Newswise — Mental Health America today released results of the first national online survey to examine overall healthcare in mental health settings from the perspective of both people with schizophrenia and psychiatrists. Results showed that although both groups are aware of actions to improve overall health and quality of life, they are not discussing such actions to the extent possible.
Mental Health America conducted the survey in response to recent data showing that people with serious mental illnesses " including schizophrenia " die at least 25 years earlier than the general population, largely due to preventable medical conditions such as diabetes, cardiovascular disease and respiratory and infectious diseases. Nationwide, rates of chronic illnesses such as heart disease and diabetes are at epidemic levels. Nowhere is this public health dilemma more evident than in people with serious mental illnesses such as schizophrenia, who die at nearly twice the rate of the rest of the population from heart disease and diabetes.
"We should all be alarmed and outraged that the lives of people with schizophrenia are being cut short by 25 years," said David Shern, Ph.D., president and CEO of Mental Health America. "This survey tells us that mental health providers and people with schizophrenia must communicate more about issues like diet, exercise and medication side effects if we're to turn the tide of this public health crisis and extend the lives of the millions of Americans with schizophrenia."
While 40 percent of survey respondents have private health insurance, they still report significantly higher rates of chronic illnesses than the general population. 44% and 23% of all respondents reported being obese and having diabetes, respectively, compared to 26% and 8% of the general population.
Key survey findings include:
While many psychiatrists report asking or discussing general health issues with their patients, 83% of psychiatrists cited lack of time during patient visits as the main obstacle to providing overall care; 74% feel they are not as well equipped to address the patient's overall health as are primary care physicians. 82% of consumer respondents feel that treatment of their overall health - not just their mental illness - is important to their recovery. Yet nearly half expect their psychiatrist to focus exclusively on their mental health (48%), rather than overall and mental health.
Medication Side Effects
The survey also points to significant concerns about medication side effects. Experts suggest that some commonly-used mental health medications, namely second generation atypical anti-psychotics, which are associated with weight gain and other side effects, may be putting people with schizophrenia at much greater risk for obesity and diabetes. The survey found that:
69% of people with schizophrenia reported that they have discontinued use of medication due to side effects that negatively impacted their quality of life. Almost 40% of consumers reported that the longest they had continuously remained on one medication was less than a year.
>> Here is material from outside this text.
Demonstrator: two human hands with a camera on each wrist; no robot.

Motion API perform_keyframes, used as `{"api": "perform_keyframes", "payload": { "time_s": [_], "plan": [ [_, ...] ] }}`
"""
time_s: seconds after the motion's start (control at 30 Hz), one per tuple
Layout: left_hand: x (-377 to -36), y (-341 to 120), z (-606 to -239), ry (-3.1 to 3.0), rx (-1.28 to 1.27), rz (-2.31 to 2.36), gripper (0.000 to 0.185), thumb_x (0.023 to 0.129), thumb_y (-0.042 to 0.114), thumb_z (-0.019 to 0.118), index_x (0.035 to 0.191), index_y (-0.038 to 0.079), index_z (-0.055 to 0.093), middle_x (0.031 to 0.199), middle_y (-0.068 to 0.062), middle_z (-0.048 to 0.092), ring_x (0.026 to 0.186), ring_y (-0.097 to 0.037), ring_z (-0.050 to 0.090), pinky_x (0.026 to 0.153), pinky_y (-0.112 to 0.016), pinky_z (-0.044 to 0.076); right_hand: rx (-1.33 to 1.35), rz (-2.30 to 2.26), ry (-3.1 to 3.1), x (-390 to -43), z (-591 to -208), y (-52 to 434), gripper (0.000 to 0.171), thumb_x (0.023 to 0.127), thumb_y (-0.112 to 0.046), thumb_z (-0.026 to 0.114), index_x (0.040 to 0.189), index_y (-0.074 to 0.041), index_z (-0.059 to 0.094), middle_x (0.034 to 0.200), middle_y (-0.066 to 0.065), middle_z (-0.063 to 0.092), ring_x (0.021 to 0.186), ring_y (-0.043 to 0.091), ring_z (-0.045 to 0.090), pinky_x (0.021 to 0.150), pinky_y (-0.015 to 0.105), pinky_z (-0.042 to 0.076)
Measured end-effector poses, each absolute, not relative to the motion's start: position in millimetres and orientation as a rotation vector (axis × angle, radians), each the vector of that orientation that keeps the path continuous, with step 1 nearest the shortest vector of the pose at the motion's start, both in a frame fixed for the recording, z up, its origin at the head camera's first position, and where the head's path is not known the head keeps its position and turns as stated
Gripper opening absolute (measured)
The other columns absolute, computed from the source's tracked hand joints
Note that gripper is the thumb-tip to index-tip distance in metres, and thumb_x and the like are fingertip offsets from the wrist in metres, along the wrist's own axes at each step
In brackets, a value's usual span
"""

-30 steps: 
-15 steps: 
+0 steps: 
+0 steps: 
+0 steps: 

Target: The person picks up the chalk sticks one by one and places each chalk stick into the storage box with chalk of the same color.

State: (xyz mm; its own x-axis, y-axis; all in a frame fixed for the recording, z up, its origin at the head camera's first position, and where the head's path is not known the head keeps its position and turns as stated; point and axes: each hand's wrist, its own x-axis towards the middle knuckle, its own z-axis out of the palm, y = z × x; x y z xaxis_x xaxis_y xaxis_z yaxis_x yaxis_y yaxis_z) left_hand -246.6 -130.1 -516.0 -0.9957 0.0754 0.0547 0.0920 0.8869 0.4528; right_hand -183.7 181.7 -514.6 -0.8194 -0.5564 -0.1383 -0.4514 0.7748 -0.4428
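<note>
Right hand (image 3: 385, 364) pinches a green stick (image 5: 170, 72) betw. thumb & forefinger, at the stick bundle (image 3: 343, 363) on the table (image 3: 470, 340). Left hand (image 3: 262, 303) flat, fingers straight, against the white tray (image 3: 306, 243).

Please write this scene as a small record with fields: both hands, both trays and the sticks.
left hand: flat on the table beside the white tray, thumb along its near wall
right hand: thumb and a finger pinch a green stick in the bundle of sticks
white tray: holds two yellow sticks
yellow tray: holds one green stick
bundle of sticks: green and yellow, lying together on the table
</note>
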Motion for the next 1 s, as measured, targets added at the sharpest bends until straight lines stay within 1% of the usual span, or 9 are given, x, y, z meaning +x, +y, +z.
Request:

When choosing from a list of side effects considered when prescribing antipsychotic medication, diabetes was most often cited by prescribers, with 94% of psychiatrists considering it "extremely" or "quite" important.
"When people with schizophrenia stop their medications, their mental health is jeopardized and they are not able to take the best care of themselves," said Joseph Parks, M.D., president of the Medical Director's Council of the National Association of State Mental Health Program Directors. "As psychiatrists, every one of us must redouble our efforts to protect the health and promote the wellbeing of our patients with schizophrenia. I think it's outrageous that over a quarter of psychiatrists don't see this as their responsibility to ensure patients receive appropriate care for all health problems."
Schizophrenia is a chronic form of psychosis that affects approximately 2.4 million adults[i] and at least 1.25 million families[ii] in the United States. The disease is characterized by positive and negative symptoms such as hallucinations, delusions, poverty of speech, disorganized thought and emotional blunting.[iii] Severity of symptoms and the chronic pattern of schizophrenia often cause a high degree of disability for patients, impacting families, caregivers and communities.[iv] In 2002, schizophrenia cost the United States $62.7 billion.[v]
About the Survey
"Communicating About Health: A Mental Health America Survey of People with Schizophrenia and Providers" was conducted by International Communications Research, a leading independent research company. Surveys were conducted online between September 17 and October 12, 2007 among a sample of 250 adults with schizophrenia (ages 18 and older) who had been diagnosed by a qualified medical professional as a person with schizophrenia and 250 psychiatrists.
The group of consumers was provided by an online research panel that maintains a nationwide sample of respondents and rigorously checks the quality and validity of the sample. Average age of consumer respondents was 38, with a majority being female (56%), Caucasian (76%), employed " paid or unpaid " (52%) and from various incomes and geographic regions.
Physician respondents were comprised of practicing psychiatrists who treat people with schizophrenia and are members of a national, verified online research panel. Average years in practice for physician respondents was 12, with a majority being male (69%) and seeing 11 or more schizophrenia patients each month (81%). Respondents were from various geographic regions and worked in public, private and integrated health settings. The margin of error for the survey is Â± 6.2%.
The survey was funded by an unrestricted educational grant from Solvay Pharmaceuticals and Wyeth Pharmaceuticals and by an anonymous individual donation.
About Mental Health America
Mental Health America is the country's leading nonprofit dedicated to helping all people live mentally healthier lives. With our more than 320 affiliates nationwide, we represent a growing movement of Americans who promote mental wellness for the health and well-being of the nation - everyday and in times of crisis.